You can check this website to find plasma donation centers and facilities near you.
Womb (Pregnancy Surrogate)
It’s one of the strange ways to make money, but it is also one of the most controversial. Acting as a pregnancy surrogate is not legal in every American state.
As a pregnancy surrogate, you can help people biologically unable to have children, or unable due to sexual orientation, have children.
You can earn anywhere between $25,000 to $55,000 acting as a pregnancy surrogate.
However, this is not a decision you should make lightly or without the guidance of legal counsel. To put it bluntly, after nine months of gestating a life within your womb, you will give your newborn child to strangers to raise as their own.

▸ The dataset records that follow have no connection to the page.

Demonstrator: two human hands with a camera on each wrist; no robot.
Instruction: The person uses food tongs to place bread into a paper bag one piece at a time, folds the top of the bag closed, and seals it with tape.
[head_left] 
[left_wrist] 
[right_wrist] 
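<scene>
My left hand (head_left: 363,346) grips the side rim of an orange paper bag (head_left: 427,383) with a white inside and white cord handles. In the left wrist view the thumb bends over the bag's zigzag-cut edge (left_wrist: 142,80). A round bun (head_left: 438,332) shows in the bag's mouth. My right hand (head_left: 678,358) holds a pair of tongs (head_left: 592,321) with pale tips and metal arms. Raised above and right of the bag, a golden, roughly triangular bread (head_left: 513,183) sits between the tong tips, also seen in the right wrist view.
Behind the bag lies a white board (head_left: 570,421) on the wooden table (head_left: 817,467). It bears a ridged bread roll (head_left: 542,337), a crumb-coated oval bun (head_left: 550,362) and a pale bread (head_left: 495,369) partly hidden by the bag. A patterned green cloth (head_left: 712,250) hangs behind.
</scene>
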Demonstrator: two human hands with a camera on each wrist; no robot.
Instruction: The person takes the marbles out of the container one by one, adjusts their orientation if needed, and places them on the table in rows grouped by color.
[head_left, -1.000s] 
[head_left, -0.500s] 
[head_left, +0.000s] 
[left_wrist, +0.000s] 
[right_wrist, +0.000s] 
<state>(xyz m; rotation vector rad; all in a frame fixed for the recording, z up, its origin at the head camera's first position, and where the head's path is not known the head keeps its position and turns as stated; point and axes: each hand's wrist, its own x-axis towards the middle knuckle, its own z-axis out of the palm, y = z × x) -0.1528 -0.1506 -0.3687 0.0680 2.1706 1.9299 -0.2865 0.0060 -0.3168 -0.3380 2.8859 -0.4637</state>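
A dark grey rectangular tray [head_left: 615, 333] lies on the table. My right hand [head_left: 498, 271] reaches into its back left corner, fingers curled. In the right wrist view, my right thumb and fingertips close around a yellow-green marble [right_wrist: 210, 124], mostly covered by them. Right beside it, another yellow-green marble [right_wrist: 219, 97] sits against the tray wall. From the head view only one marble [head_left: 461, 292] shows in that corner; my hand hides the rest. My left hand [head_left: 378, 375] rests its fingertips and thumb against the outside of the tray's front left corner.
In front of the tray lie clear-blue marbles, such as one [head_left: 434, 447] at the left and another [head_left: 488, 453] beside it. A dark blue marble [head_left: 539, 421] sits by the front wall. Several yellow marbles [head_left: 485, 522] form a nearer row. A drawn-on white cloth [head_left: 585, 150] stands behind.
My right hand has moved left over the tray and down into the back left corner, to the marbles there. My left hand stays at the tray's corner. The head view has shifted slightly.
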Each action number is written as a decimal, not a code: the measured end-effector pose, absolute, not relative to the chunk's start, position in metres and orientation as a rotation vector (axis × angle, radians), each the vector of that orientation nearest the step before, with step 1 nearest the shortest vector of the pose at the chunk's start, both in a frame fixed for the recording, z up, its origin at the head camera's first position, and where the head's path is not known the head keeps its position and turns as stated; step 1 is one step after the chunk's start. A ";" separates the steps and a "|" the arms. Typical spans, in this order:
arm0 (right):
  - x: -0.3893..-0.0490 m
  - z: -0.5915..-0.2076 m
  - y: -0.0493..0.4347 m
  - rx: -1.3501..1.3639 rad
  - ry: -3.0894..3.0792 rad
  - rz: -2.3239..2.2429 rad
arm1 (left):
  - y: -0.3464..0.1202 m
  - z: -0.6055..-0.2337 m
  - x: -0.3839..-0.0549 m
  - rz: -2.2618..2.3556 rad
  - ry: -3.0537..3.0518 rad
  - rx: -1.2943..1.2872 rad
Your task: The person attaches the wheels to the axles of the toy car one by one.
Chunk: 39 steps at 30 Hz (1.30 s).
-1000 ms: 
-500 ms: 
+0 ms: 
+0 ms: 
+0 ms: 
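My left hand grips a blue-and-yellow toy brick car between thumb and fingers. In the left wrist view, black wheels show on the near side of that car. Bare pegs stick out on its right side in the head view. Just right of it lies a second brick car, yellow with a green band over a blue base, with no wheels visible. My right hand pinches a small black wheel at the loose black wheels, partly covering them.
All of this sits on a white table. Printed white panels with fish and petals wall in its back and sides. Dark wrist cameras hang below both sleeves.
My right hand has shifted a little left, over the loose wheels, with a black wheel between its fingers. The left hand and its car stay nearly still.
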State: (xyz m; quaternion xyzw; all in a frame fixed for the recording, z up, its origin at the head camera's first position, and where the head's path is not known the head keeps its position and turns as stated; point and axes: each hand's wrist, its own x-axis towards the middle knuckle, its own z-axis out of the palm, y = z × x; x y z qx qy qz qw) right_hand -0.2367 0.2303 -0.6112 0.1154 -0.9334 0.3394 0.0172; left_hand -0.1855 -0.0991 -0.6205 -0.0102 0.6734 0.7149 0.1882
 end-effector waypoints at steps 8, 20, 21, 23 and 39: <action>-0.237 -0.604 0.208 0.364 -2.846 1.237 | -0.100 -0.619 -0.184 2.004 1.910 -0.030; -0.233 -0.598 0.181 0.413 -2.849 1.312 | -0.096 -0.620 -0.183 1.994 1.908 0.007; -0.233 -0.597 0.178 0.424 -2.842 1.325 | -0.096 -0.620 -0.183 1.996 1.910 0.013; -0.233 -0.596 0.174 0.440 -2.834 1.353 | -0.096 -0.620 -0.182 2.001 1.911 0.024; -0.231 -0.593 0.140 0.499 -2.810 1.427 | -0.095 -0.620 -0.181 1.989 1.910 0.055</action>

Acting as a pregnancy surrogate is a lot easier said than done. It is a physically and emotionally taxing process. After signing legal paperwork, you can’t opt-out of the process. And even if you tried to, you could end up being sued for years, creating emotional and financial chaos for all involved,
Don’t act as a pregnancy surrogate unless you fully appreciate the consequences and secure legal counsel.
Strange Ways to Make Money
There are many strange ways to make money. You can sell sperm, hair or enroll your whole body in scientific studies. However, there are rarely any easy ways to make money.
You may have to physically fit, endure competitive screening practices, endure emotional trauma, or make personal sacrifices.
Think about the consequences, and the personals sacrifices you will endure, before you employ some strange ways to make money.
Allen Francis was an academic advisor, librarian, and college adjunct for many years with no money, no financial literacy, and no responsibility when he had money. To him, the phrase “personal finance,” contains the power that anyone has to grow their own wealth. Allen is an advocate of best personal financial practices including focusing on your needs instead of your wants, asking for help when you need it, saving and investing in your own small business.